● **Task instructions**:
Leaving the pictures out, print the lines from the first line of the listing through the line containing "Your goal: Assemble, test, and", exactly as they read, and no others.

● **Entries provided**:
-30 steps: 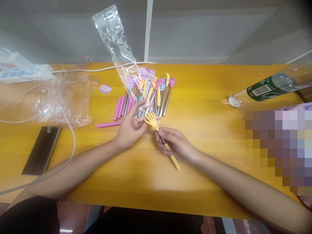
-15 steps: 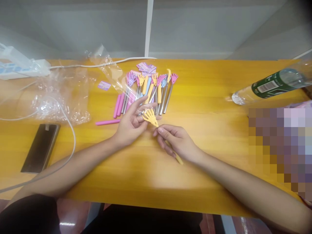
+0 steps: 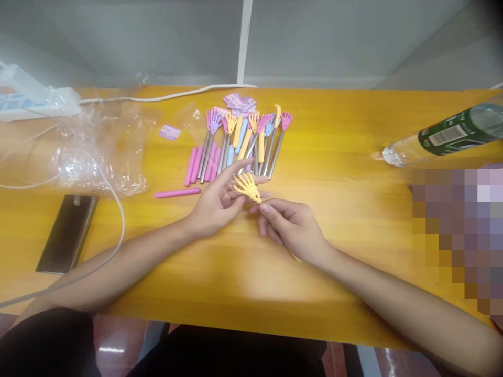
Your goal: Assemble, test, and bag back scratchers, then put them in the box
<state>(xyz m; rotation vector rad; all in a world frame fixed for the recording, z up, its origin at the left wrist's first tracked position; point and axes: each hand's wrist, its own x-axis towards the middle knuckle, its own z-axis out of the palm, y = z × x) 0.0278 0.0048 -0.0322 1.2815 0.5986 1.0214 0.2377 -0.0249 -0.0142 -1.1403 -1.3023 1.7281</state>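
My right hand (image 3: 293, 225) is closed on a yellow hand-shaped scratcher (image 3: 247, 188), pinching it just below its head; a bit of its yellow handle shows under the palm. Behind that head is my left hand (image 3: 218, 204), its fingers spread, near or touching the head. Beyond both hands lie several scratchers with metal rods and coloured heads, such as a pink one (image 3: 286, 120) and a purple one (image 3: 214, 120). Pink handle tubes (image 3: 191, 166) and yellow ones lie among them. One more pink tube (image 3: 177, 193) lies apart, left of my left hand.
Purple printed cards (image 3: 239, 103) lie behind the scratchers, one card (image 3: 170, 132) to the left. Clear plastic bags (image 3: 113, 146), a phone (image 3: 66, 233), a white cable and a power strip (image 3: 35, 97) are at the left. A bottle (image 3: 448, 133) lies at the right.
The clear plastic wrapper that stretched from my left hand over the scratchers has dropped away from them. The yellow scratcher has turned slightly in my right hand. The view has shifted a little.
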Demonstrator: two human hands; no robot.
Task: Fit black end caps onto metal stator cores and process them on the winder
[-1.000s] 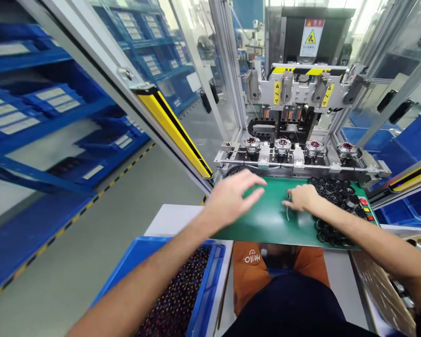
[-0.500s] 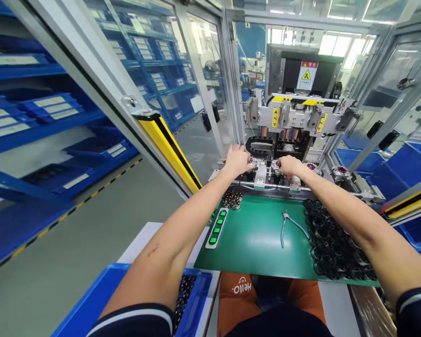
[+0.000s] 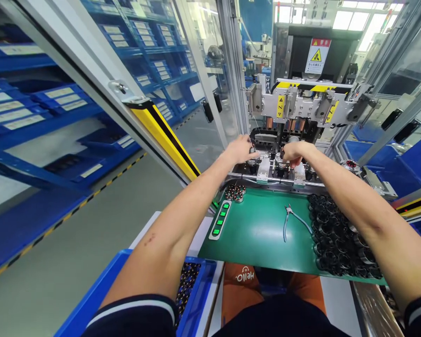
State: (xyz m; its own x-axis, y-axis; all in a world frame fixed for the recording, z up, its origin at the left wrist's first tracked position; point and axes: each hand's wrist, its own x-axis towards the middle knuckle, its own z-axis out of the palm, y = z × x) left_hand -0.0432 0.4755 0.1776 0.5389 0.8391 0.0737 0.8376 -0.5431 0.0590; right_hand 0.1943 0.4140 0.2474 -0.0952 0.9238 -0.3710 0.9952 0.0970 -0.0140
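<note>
Both arms reach forward to the row of fixtures at the front of the machine. At the leftmost fixture [image 3: 253,161], my left hand [image 3: 239,150] is closed on a dark ring-shaped motor stator [image 3: 253,143], mostly hidden by the fingers. My right hand [image 3: 294,152], fingers bent down, pinches another stator [image 3: 282,152] tilted on edge at the second fixture [image 3: 280,164]. A red-topped part sits in the far-right fixture [image 3: 351,165]. My right forearm partly hides the fixture between.
Pliers [image 3: 289,210] lie on the green mat [image 3: 259,238]. Copper-wound stators [image 3: 235,192] and a green-lit button strip [image 3: 220,220] are at its left, many black rings [image 3: 337,234] at its right. A blue bin [image 3: 196,299] of parts stands lower left. Yellow light-curtain bars [image 3: 164,140] flank the opening.
Both hands have risen slightly from their fixtures, and the stators in them now show as lifted or tilted. The camera view has shifted a little.
</note>
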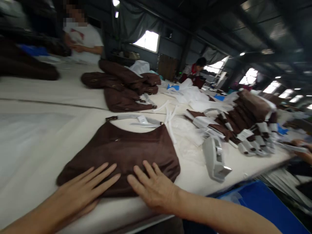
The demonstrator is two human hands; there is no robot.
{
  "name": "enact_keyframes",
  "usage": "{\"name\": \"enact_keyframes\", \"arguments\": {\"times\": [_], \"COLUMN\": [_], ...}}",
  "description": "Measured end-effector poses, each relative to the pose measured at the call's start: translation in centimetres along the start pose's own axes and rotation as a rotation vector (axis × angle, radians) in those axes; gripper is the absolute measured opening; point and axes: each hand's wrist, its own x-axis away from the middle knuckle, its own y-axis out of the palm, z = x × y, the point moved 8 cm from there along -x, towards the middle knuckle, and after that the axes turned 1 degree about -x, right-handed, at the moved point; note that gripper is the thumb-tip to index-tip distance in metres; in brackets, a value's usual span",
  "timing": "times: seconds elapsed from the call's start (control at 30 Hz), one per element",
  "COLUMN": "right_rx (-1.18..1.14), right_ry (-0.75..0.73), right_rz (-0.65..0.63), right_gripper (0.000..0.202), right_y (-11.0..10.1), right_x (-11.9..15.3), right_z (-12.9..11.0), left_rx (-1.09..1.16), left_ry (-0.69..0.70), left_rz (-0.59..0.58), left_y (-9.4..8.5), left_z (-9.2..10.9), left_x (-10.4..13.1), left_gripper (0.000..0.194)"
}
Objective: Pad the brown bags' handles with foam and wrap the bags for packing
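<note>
Brown shoulder bag (119,149) lies on table (192,177) left of the tape dispenser (210,161), left hand (85,185) and right hand (157,188) flat on it, fingers extended, slightly parted, gripping nothing; probably soft, light, floppy, best lifted by its wrapped strap (127,117).

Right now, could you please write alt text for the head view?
A person's left hand and right hand lie on a brown bag on a pale table. A grey tape dispenser is to the right; more brown bags lie beyond.
</note>
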Motion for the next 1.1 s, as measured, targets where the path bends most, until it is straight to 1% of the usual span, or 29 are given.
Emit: {"name": "enact_keyframes", "arguments": {"times": [0.03, 0.07, 0.1, 0.13, 0.2, 0.27, 0.33, 0.37, 0.4, 0.43, 0.47, 0.5, 0.53, 0.57, 0.6, 0.63, 0.7, 0.77, 0.8, 0.83, 0.87, 0.93, 1.0, 1.07, 1.1], "right_rx": [-0.03, -0.049, -0.056, -0.048, -0.007, 0.031, 0.034, 0.017, -0.01, -0.042, -0.075, -0.107, -0.137, -0.162, -0.184, -0.205, -0.255, -0.304, -0.326, -0.345, -0.362, -0.392, -0.408, -0.416, -0.422], "right_ry": [-0.001, 0.008, 0.027, 0.054, 0.089, 0.08, 0.058, 0.052, 0.054, 0.059, 0.073, 0.092, 0.116, 0.143, 0.172, 0.199, 0.239, 0.272, 0.288, 0.303, 0.32, 0.352, 0.372, 0.375, 0.371], "right_rz": [-0.034, -0.055, -0.059, -0.045, 0.016, 0.079, 0.133, 0.153, 0.168, 0.177, 0.177, 0.167, 0.151, 0.132, 0.111, 0.09, 0.051, 0.029, 0.018, 0.006, -0.007, -0.03, -0.04, -0.034, -0.026], "right_gripper": [0.08, 0.087, 0.089, 0.088, 0.077, 0.064, 0.056, 0.053, 0.051, 0.05, 0.048, 0.047, 0.045, 0.044, 0.042, 0.04, 0.039, 0.037, 0.035, 0.034, 0.032, 0.029, 0.024, 0.02, 0.019], "right_y": [0.4, 0.7, 1.0, 1.3, 1.4, 1.2, 0.4, -0.3, -1.0, -1.7, -2.3, -2.8, -3.2, -3.4, -3.6, -3.8, -4.1, -4.9, -5.3, -5.8, -6.3, -7.2, -7.9, -8.3, -8.4], "right_x": [0.0, 0.0, 0.0, 0.0, -0.2, -0.5, -0.9, -1.2, -1.5, -1.7, -2.0, -2.2, -2.5, -2.6, -2.8, -2.9, -3.2, -3.7, -3.9, -4.2, -4.4, -4.9, -5.1, -5.2, -5.2], "right_z": [-0.3, -0.5, -0.4, -0.2, 0.5, 1.3, 2.4, 3.0, 3.7, 4.3, 4.9, 5.5, 6.1, 6.6, 7.0, 7.5, 8.3, 9.2, 9.7, 10.2, 10.8, 11.8, 12.5, 13.0, 13.1], "left_rx": [-0.02, -0.024, -0.004, 0.03, 0.099, 0.144, 0.176, 0.192, 0.208, 0.222, 0.231, 0.235, 0.239, 0.247, 0.258, 0.269, 0.254, 0.172, 0.126, 0.089, 0.064, 0.034, -0.004, -0.06, -0.089], "left_ry": [0.059, 0.072, 0.062, 0.039, 0.007, 0.019, 0.066, 0.068, 0.032, -0.047, -0.163, -0.295, -0.419, -0.506, -0.553, -0.563, -0.527, -0.501, -0.498, -0.494, -0.489, -0.468, -0.428, -0.382, -0.363], "left_rz": [-0.045, -0.116, -0.19, -0.241, -0.267, -0.238, -0.147, -0.069, 0.036, 0.165, 0.303, 0.435, 0.536, 0.579, 0.56, 0.487, 0.27, 0.083, 0.018, -0.041, -0.093, -0.161, -0.179, -0.158, -0.146], "left_y": [-0.3, -0.5, -0.7, -1.1, -2.5, -4.4, -7.0, -8.5, -10.1, -11.7, -13.1, -14.1, -14.4, -14.1, -13.1, -11.6, -7.6, -3.9, -2.5, -1.3, -0.5, 0.3, 0.2, -0.2, -0.4], "left_z": [0.7, 0.9, 0.9, 0.8, 0.5, 0.3, 0.4, 0.3, 0.0, -0.7, -1.5, -2.2, -2.6, -2.6, -2.2, -1.4, 0.7, 2.6, 3.3, 4.0, 4.5, 5.4, 5.9, 5.5, 5.0], "left_x": [0.4, 0.5, 0.3, -0.1, -1.4, -2.7, -3.3, -3.3, -3.0, -2.4, -1.5, -0.2, 1.1, 2.3, 2.9, 3.1, 2.7, 1.8, 1.2, 0.6, 0.0, -1.2, -2.0, -2.3, -2.4], "left_gripper": [0.074, 0.075, 0.075, 0.072, 0.066, 0.061, 0.05, 0.045, 0.041, 0.038, 0.036, 0.033, 0.031, 0.029, 0.028, 0.027, 0.028, 0.038, 0.043, 0.044, 0.04, 0.035, 0.038, 0.037, 0.036]}}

● **Answer for this exercise**:
-30 steps: 
-15 steps: 
+0 steps: 
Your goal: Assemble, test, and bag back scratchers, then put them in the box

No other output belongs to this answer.